The best way to learn deeply is to do what you genuinely enjoy. Whether it’s software dev, farming, carpentry, or any other task — if you like it, you’ll enjoy doing it and you’ll learn from experience. Our minds naturally grasp the things we care about. Put in more effort where your interest lies, and you’ll get better. I say this up front because it’s something I’ve always told myself.

Understanding the problem well

This is, in fact, the starting point for anything we do. Understand the problem so well that, when given any question from that domain, you can see possible ways to solve it. You don’t always need to “learn” something new to do this — sometimes it’s simply about standing where you are, looking around, and noticing the directions you can move in.

This is something I’m still working on: understanding the problem or the need clearly. Often, when a big problem feels hard, it boils down to very basic questions. If the problem statement itself is unclear, everything becomes harder. So understanding the basics is the first task. I don’t mind spending more time understanding the problem than rushing to a solution — sometimes the real question is the complex part, and that depends on the people and the context.

Breaking the problem down

I wish I could share more personal examples here, but the high-level idea is useful: take any project or problem X and figure out which part of X you’re working on. For example, imagine you’re handed a large OpenCV codebase (thousands of lines) and asked to draw a rectangle around people detected by the camera — but you’ve never used OpenCV before.

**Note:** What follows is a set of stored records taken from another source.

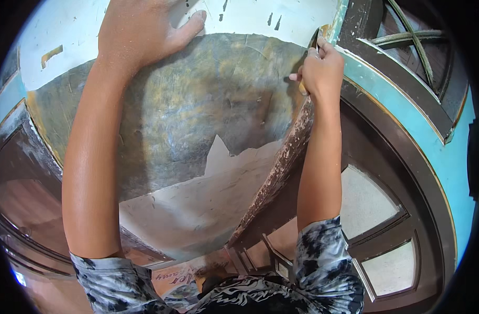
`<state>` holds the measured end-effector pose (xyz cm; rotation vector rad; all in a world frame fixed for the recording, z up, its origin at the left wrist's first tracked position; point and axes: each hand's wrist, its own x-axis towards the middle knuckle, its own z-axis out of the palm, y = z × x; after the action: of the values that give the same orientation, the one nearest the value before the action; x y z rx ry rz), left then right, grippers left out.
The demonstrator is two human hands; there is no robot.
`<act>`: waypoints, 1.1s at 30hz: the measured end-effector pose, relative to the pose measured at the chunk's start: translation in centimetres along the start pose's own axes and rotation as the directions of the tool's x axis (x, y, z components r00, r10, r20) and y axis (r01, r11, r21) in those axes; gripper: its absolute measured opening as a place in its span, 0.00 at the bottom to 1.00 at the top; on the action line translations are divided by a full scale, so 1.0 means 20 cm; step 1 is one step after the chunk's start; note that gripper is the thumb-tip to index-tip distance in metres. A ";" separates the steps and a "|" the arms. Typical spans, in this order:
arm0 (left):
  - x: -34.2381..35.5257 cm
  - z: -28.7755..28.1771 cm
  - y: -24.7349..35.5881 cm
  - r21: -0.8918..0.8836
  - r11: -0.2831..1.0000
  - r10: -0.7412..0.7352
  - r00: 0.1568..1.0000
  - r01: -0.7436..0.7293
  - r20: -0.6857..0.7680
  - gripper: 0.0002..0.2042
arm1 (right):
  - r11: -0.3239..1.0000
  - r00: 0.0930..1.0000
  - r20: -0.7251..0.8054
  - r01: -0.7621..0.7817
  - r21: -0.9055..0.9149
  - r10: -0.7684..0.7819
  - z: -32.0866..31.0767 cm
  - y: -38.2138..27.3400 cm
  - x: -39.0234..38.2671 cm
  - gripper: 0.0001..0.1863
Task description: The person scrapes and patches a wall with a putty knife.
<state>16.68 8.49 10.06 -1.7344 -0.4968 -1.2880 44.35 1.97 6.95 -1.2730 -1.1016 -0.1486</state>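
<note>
At the upper left, my left hand (140, 31) lies flat against the white upper part of a wall surface (250, 15), its thumb stretched out; its other fingertips run out of view. My right hand (323, 65) is closed around a thin-bladed scraping tool (302, 88) with a yellowish handle. The narrow dark blade points up against the right edge of the surface, where ochre shows through. Between my arms spreads a bare grey-green, yellow-stained patch (192, 104), with ragged borders against the white above and a pale torn layer (239, 165) below.
A rough, flaking brown edge (273, 178) runs down the right side of the patch. Farther right are a dark brown panelled frame (391, 157) with pale insets and a turquoise wall strip (407, 123). Another brown frame (30, 141) stands at left.
</note>
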 end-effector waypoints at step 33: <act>0.01 -0.02 -0.02 -0.051 0.998 -0.028 0.997 0.032 0.074 0.24 | 0.999 0.999 0.034 0.007 0.049 -0.008 -0.07 0.16 0.00 0.24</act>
<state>16.25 8.24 10.46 -1.8291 -0.5375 -1.2725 47.15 2.04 4.83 -1.2322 -1.1326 -0.1056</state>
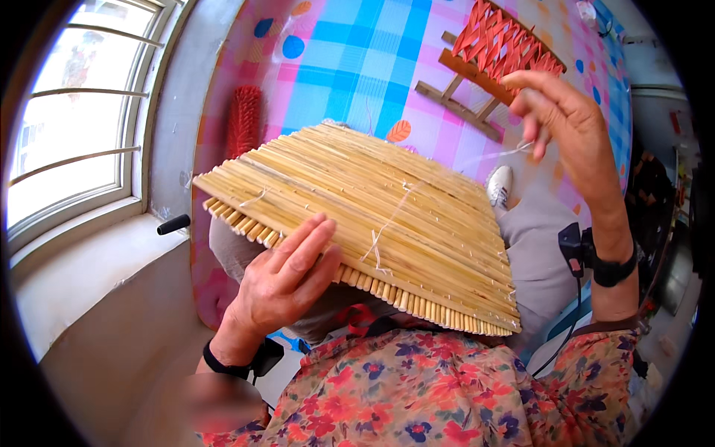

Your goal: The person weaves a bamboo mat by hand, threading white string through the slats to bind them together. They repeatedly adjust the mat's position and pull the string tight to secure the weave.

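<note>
A mat of thin yellow sticks [439, 223] lies slanted across my lap, with another row of stick ends showing under its near edge. My left hand [287, 276] rests with its fingers stretched flat on the near left part of the mat; its palm overlaps the edge. Raised beyond the mat's right side, my right hand [555, 112] has its fingers closed in a pinch on a white thread [514, 151]. The thread runs from my fingertips down toward the mat, faint along the way. Short loose thread ends [377, 252] stick up from the mat's surface.
A wooden frame [477, 72] wound with red strips stands at the far right on a plaid, leaf-patterned covering [357, 45]. Far left is a red bundle [244, 123]. A barred window [82, 112] and a black handle [173, 224] are on the left. A cable [570, 328] hangs by my right arm.
</note>
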`<move>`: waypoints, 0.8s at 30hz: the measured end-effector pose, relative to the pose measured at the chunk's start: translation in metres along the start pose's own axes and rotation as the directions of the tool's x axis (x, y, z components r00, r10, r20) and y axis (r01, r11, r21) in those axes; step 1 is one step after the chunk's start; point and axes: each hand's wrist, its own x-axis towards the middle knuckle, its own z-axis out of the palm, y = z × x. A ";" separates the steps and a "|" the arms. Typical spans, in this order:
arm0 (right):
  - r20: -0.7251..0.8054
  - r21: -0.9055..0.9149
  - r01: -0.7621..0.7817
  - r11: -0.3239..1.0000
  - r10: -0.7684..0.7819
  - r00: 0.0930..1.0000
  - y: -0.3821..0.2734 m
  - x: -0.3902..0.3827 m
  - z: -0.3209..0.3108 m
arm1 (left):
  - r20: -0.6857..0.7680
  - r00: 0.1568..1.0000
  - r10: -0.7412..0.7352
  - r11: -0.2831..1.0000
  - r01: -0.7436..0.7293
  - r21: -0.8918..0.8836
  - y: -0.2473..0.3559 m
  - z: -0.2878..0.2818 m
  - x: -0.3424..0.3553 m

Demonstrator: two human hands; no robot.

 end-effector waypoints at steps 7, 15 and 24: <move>0.438 0.160 0.167 0.973 -0.222 0.871 -0.007 -0.042 0.095 | 0.020 0.992 -0.121 0.991 0.120 0.052 0.010 -0.001 -0.013; 0.558 -0.040 0.455 0.889 -0.358 0.749 -0.002 -0.044 0.124 | 0.020 0.990 -0.140 0.989 0.139 0.054 0.006 0.001 -0.023; 0.602 -0.089 0.463 0.882 -0.323 0.730 -0.012 -0.047 0.124 | -0.067 0.987 -0.147 0.989 0.147 -0.005 0.001 0.008 -0.034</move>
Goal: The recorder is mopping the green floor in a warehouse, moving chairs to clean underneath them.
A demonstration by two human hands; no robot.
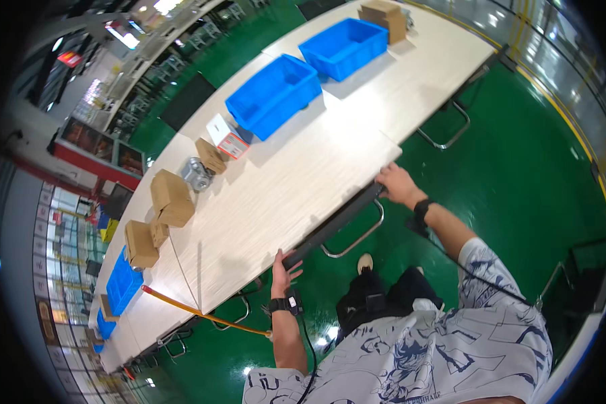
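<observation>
A black chair back [333, 225] with a chrome frame runs along the near edge of the pale wooden table [276, 202]. My left hand [283, 275] grips the chair back's left end, and my right hand [396, 183] holds its right end, fingers curled over it. A long yellow stick [202, 313] with a red tip lies diagonally left of my left hand, reaching over the tabletop.
Blue bins [273, 97], cardboard boxes [172, 198], a white box [225, 138] and a silver metal part [196, 174] line the table's far side. Other chairs [444, 131] stand under the table. The green floor [518, 168] meets a yellow-edged strip at right.
</observation>
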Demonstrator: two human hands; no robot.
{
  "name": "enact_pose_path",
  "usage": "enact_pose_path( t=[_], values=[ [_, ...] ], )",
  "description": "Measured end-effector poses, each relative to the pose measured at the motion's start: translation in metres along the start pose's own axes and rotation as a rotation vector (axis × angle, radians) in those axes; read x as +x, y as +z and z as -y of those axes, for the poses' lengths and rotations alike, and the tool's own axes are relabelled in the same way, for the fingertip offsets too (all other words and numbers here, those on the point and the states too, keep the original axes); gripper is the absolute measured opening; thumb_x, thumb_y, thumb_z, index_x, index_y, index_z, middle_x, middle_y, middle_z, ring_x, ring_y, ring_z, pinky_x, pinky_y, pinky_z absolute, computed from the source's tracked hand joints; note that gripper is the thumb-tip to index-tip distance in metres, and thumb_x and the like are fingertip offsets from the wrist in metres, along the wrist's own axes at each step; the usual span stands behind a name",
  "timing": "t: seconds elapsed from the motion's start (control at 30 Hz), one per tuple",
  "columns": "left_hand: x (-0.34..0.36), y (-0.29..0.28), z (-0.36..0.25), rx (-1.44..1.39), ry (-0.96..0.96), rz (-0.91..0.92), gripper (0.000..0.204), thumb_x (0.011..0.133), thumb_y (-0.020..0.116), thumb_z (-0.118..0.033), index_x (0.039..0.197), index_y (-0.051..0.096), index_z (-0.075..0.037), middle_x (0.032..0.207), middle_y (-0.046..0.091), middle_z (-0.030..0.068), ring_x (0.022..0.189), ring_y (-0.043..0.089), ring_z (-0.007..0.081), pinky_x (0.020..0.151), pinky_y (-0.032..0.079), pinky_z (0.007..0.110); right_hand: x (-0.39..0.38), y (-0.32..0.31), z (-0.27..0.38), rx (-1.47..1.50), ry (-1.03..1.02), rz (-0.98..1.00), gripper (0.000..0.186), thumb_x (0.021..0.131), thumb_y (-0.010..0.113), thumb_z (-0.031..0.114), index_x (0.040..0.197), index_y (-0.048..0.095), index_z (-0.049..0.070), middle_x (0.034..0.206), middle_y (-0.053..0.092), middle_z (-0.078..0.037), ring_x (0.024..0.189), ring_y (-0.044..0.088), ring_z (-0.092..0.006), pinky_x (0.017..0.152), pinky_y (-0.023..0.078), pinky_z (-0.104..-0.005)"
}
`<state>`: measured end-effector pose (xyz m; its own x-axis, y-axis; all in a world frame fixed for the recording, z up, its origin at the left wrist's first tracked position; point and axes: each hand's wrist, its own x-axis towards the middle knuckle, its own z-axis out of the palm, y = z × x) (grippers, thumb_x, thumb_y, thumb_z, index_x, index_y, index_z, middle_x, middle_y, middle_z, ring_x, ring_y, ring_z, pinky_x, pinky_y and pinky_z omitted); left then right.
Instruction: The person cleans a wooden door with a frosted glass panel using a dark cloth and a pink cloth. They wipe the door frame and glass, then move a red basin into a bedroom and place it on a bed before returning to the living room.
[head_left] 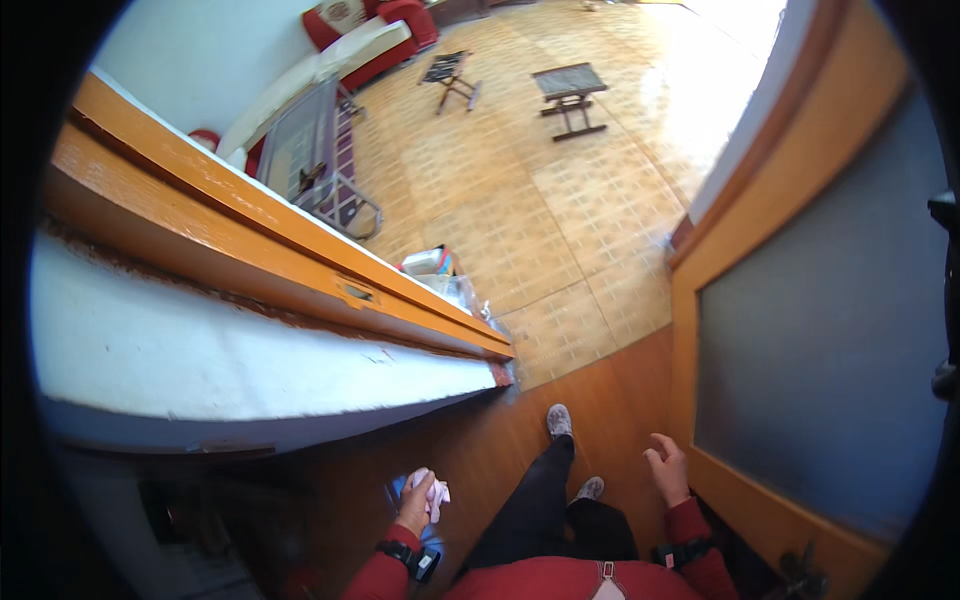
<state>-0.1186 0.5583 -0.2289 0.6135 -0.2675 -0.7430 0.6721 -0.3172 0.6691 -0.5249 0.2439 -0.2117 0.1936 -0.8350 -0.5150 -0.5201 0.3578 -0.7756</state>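
My left hand (415,500) is closed around a crumpled pale pink cloth (435,497), part of which sticks out past the fingers. It hangs low on my left side, above the dark wooden floor. My right hand (668,468) holds nothing; its fingers are apart and slightly curled. That hand is nearest to the orange-framed door (684,380) with a frosted glass pane (820,320), without visibly touching it. Both wrists carry a dark band with a small device.
I stand at a doorway; its orange wooden frame (300,270) runs along my left. Beyond lies a tiled floor (500,230) with two folding stools (570,82) (446,70), a glass-topped table (320,130) and a red sofa (405,20). Bagged items (440,270) sit just past the frame.
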Motion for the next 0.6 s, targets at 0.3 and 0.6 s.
enact_pose_path(
  t=[0.3,0.6],
  values=[
    [0.031,0.027,-0.058,-0.023,-0.040,-0.057,0.027,0.092,0.077,-0.015,0.112,0.061,-0.007,0.090,0.065,0.0077,0.076,0.068,0.0247,0.065,0.060,0.041,0.158,-0.003,0.080,0.046,-0.197,-0.067,0.023,0.091,0.063,-0.001,0.113,0.068,0.000,0.118,0.070,-0.012,0.093,0.066,-0.0155,0.084,0.054,-0.0302],
    [-0.008,0.050,-0.075,0.036,-0.156,-0.170,0.019,0.093,0.074,-0.022,0.097,0.060,-0.010,0.076,0.063,0.0073,0.058,0.063,0.0213,0.054,0.054,0.037,0.318,-0.039,0.170,0.067,-0.100,0.089,0.011,0.098,0.058,0.003,0.105,0.067,0.001,0.097,0.068,-0.005,0.078,0.061,-0.0099,0.072,0.051,-0.0252]
  ],
)
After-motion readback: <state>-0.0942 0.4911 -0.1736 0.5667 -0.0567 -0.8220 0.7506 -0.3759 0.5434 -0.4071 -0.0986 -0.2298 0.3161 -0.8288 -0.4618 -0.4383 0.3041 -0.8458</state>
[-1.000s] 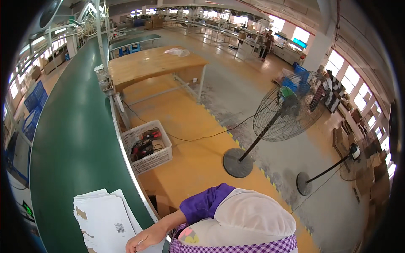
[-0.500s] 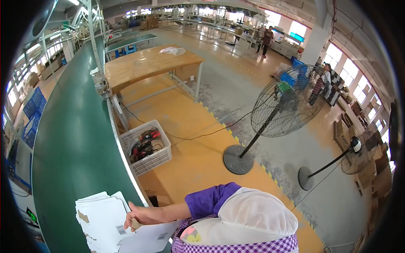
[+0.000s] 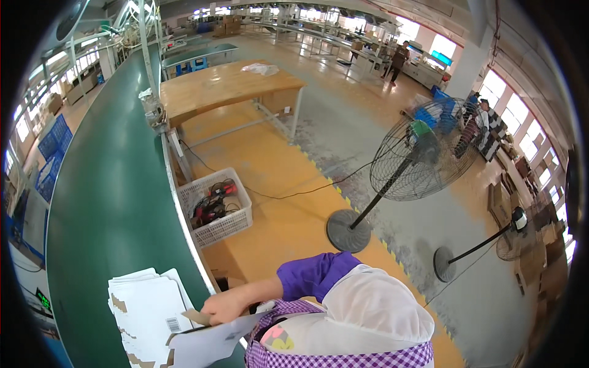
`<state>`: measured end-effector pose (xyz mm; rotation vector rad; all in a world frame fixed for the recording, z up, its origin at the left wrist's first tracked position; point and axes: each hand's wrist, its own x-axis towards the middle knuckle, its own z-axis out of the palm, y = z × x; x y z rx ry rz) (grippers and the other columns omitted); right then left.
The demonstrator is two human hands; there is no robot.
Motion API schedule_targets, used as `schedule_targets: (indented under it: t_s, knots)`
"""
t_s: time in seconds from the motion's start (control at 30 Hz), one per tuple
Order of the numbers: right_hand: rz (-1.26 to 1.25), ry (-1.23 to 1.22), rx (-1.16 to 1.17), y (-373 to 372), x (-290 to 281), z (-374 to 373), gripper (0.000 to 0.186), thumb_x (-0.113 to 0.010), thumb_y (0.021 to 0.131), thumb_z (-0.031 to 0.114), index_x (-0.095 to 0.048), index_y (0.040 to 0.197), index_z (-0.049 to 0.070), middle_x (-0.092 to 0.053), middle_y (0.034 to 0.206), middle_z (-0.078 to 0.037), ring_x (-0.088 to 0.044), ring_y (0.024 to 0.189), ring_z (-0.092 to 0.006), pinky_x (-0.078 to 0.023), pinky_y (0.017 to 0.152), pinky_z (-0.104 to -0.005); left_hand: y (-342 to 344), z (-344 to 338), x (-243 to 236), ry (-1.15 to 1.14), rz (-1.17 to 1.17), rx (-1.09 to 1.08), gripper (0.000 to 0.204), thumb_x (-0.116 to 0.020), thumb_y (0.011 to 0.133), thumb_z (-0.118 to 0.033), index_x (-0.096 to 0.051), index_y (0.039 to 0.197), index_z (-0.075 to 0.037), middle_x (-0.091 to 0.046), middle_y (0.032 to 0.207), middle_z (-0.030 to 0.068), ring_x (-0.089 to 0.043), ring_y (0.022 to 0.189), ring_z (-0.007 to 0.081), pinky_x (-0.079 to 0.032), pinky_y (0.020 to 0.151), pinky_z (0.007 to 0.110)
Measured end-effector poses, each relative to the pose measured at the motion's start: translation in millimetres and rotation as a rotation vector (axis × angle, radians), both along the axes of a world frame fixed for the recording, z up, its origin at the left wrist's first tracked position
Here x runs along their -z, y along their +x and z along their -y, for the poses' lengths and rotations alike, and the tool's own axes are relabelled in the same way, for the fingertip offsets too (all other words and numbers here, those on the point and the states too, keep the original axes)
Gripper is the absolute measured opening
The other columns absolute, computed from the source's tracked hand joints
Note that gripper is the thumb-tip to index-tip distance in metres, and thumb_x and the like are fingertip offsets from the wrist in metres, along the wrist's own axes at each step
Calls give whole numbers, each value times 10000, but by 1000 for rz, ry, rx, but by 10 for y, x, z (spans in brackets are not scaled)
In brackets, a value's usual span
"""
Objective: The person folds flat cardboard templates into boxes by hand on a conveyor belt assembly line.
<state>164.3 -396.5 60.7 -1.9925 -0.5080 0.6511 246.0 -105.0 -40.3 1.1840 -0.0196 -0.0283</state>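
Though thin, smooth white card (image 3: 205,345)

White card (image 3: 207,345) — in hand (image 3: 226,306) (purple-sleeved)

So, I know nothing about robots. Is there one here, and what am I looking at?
No robot shows here: the work is done with bare hands. The picture comes from a camera worn on a person's head, the left one of a pair, looking down. Its very wide lens bends straight edges.

One bare hand reaches in from a purple sleeve; no second hand is visible. It grips a white sheet near a brown piece at its edge. To the left, a stack of white sheets with brown patches lies on a long green work surface.

Around that stand a white crate with black and red corded things inside, a wooden table and a large standing fan.
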Motion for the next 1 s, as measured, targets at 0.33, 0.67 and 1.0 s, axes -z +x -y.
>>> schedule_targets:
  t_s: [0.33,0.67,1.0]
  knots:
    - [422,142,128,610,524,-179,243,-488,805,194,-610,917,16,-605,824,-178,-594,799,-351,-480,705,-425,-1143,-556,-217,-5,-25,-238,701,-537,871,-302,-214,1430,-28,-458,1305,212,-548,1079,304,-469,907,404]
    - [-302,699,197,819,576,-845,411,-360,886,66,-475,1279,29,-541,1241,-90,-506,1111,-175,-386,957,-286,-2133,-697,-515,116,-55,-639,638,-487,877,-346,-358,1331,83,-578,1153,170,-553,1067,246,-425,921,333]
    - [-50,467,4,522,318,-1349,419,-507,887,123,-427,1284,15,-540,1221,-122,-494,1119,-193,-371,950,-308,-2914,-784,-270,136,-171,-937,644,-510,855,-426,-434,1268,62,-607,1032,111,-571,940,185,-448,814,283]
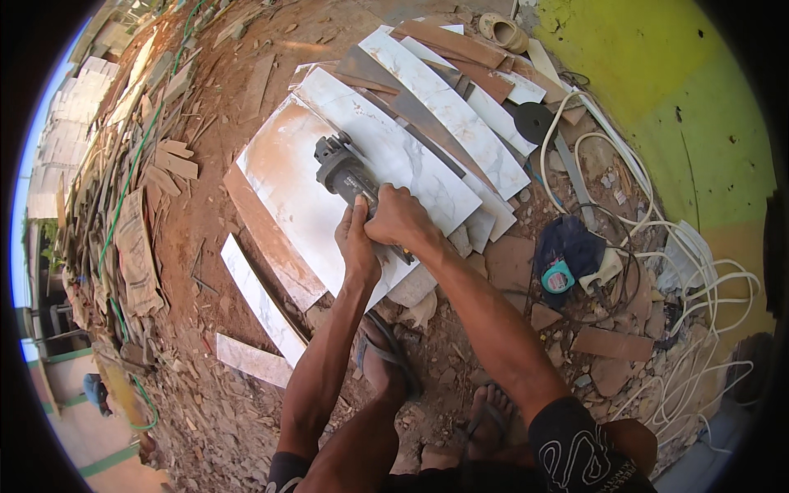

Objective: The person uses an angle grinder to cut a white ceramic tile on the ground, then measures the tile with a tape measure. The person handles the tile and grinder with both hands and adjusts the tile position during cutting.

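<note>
1. Both hands together, clamped round an angle grinder [352,177]: left hand [359,242] on the left of its body, thumb up along it; right hand [399,215] closed round the rear part, the two touching.
2. Grinder lies slantwise over the white marble-patterned tiles [419,185], head toward their far edge, rear toward the near edge. A thin line runs from the far left corner to the head; cut or seam, cannot tell.
3. Beyond the right edge: overlapping tile strips [448,107], a beige roll [503,33] and a black disc-shaped item [536,123]. Off the near right corner: dark cloth [571,246], teal tape measure [557,278], loops of white cable [711,308].
4. Off the left edge: narrow offcut [261,297] on rubble. Sandalled left foot [382,349] just beside the near edge.
5. Forearms converge from the lower edge of view; left steeper, right slanting inward, both wrists near the grinder's rear.
6. Writing: small pale marks on the grinder body, too small to read; pale print on the right dark sleeve [579,448].
</note>
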A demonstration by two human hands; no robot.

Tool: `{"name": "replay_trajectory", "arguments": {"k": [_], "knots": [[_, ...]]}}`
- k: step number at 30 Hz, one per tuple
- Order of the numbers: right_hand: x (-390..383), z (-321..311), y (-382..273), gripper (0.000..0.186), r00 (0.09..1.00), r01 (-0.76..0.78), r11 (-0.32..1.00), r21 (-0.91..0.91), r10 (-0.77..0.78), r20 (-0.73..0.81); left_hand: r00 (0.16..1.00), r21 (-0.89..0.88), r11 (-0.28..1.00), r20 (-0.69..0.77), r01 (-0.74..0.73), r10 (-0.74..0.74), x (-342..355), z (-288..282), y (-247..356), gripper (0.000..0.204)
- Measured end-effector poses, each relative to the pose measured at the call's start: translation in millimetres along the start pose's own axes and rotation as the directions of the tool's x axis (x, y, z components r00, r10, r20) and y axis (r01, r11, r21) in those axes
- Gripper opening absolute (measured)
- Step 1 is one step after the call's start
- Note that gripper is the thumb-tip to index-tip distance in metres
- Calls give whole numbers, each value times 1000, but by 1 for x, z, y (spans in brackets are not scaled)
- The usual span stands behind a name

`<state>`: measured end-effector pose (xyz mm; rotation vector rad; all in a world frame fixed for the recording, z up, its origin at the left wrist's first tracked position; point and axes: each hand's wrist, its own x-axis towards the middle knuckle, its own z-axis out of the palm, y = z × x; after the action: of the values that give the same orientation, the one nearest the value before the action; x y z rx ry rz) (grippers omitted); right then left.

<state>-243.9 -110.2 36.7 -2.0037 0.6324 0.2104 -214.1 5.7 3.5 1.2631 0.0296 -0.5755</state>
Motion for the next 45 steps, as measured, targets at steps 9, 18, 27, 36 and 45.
{"name": "replay_trajectory", "arguments": {"k": [9, 18, 27, 36, 45], "knots": [[-2, -3, 0, 66, 1000, -1, 1000, -13, 2, 25, 1000, 35, 999, -17, 0, 1, -3, 3, 1, 38], [-4, -1, 3, 64, 1000, 19, 1000, -11, -19, -9, 1000, 34, 999, -16, 6, -6, -2, 0, -3, 37], [-6, -1, 8, 61, 999, 37, 999, -23, -38, -21, 1000, 37, 999, 18, 1, -2, -7, 3, -5, 39], [-11, -4, 7, 60, 1000, 25, 1000, -16, -25, 3, 999, 47, 998, -19, 32, -31, -11, 4, -4, 39], [-17, -8, 7, 61, 1000, 16, 1000, -13, -15, 21, 999, 54, 998, -12, 32, -31, -14, 5, -7, 39]]}}
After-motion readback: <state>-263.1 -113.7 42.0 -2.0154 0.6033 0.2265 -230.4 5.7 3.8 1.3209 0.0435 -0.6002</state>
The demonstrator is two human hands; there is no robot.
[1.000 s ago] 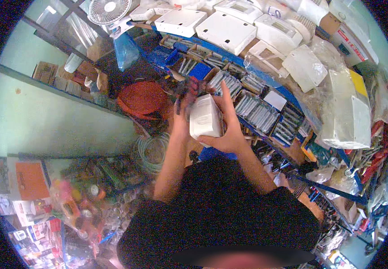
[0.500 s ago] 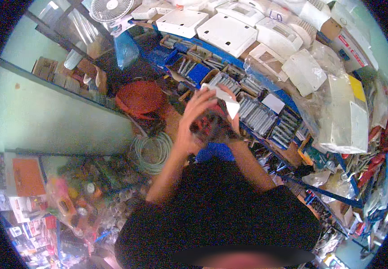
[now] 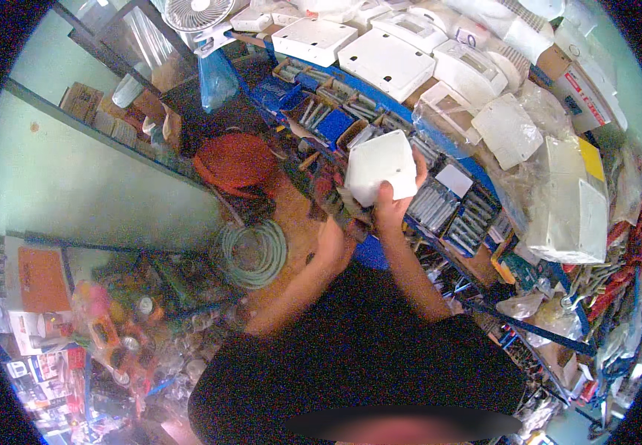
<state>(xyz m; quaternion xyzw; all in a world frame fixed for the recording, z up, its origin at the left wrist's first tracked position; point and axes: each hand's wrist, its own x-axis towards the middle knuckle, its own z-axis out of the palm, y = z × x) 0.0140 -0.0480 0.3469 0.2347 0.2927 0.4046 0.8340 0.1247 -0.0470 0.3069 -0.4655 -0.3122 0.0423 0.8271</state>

If you don’t know where to start, that’s where breaking the problem down helps. Understand the need, and before you touch the main codebase, create a small prototype on your own. If you’re using Python, you might:

  • Create a venv and install the requirements.
  • Import OpenCV (cv2) and explore the available methods.

Try the core idea in a fresh file or the interpreter: capture frames, detect humans, draw a rectangle.

You don’t need to read the entire manual — just get comfortable with what the library can do by skimming function descriptions. The rest is Google and Stack Overflow. If you know exactly what to look for, you’ll find it quickly. That’s the advantage of people who truly understand the problem: they know which search terms will lead to answers.

Be flexible and ready to do everything (within your domain) Obviously, we can’t do everything in life — no superpowers here. By “everything” I mean being willing to do the range of tasks inside your domain, or to stretch when you need to. Short quotes can be misleading or leave out nuance; everyone interprets them differently.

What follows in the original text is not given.